Exercise: What is needed is a word-for-word transcript of the listing, free of pictures.

── Data excerpt ──

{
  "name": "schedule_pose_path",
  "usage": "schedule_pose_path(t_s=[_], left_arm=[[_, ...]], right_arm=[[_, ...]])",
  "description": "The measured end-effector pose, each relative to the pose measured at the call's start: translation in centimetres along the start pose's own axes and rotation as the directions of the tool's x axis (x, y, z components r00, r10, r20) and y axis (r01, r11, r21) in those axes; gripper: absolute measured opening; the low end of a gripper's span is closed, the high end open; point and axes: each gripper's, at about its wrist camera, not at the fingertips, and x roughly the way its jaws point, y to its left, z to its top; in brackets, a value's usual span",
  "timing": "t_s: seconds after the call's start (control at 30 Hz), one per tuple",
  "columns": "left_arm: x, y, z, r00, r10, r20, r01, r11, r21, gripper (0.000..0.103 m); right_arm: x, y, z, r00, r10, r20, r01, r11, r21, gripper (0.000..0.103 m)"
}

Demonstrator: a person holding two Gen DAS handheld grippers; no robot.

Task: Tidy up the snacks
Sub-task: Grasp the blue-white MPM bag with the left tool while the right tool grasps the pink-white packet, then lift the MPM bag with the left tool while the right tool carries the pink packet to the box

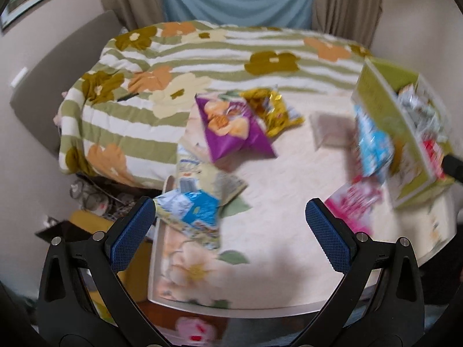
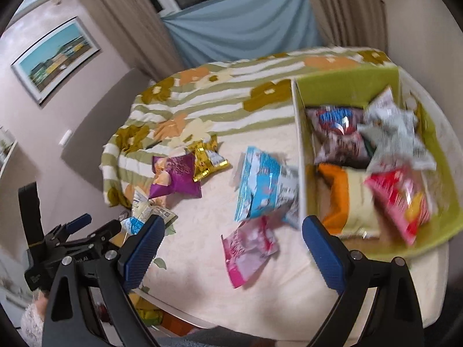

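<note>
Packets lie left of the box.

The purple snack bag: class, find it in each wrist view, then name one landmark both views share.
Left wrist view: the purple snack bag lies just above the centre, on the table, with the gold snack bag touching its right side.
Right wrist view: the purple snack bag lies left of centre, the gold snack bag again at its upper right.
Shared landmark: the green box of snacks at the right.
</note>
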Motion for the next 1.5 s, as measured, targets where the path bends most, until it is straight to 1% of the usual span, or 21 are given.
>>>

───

Your response:
{
  "name": "schedule_pose_path",
  "usage": "schedule_pose_path(t_s=[_], left_arm=[[_, ...]], right_arm=[[_, ...]])",
  "description": "The measured end-effector pose, each relative to the pose measured at the call's start: translation in centimetres along the start pose's own axes and rotation as the directions of the tool's x axis (x, y, z components r00, r10, r20) and y axis (r01, r11, r21) in those axes; gripper: absolute measured opening; the low end of a gripper's span is closed, the high end open; point and axes: each gripper's, at about its wrist camera, not at the fingertips, and x roughly the way its jaws point, y to its left, z to its top; in brackets, a value's usual span",
  "timing": "t_s: seconds after the call's start (control at 30 Hz), one per tuple",
  "columns": "left_arm: x, y, z, r00, r10, r20, r01, r11, r21, gripper (0.000..0.103 m); right_arm: x, y, z, r00, r10, r20, r01, r11, r21, gripper (0.000..0.103 m)"
}

Demonstrator: a person holding two Gen DAS handheld grippers; no robot.

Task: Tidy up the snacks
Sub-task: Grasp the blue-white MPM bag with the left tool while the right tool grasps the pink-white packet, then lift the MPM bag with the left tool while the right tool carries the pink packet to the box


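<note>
Packets lie left of the box.

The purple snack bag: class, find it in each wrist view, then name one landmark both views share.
Left wrist view: the purple snack bag lies just above the centre, on the table, with the gold snack bag touching its right side.
Right wrist view: the purple snack bag lies left of centre, the gold snack bag again at its upper right.
Shared landmark: the green box of snacks at the right.
</note>
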Motion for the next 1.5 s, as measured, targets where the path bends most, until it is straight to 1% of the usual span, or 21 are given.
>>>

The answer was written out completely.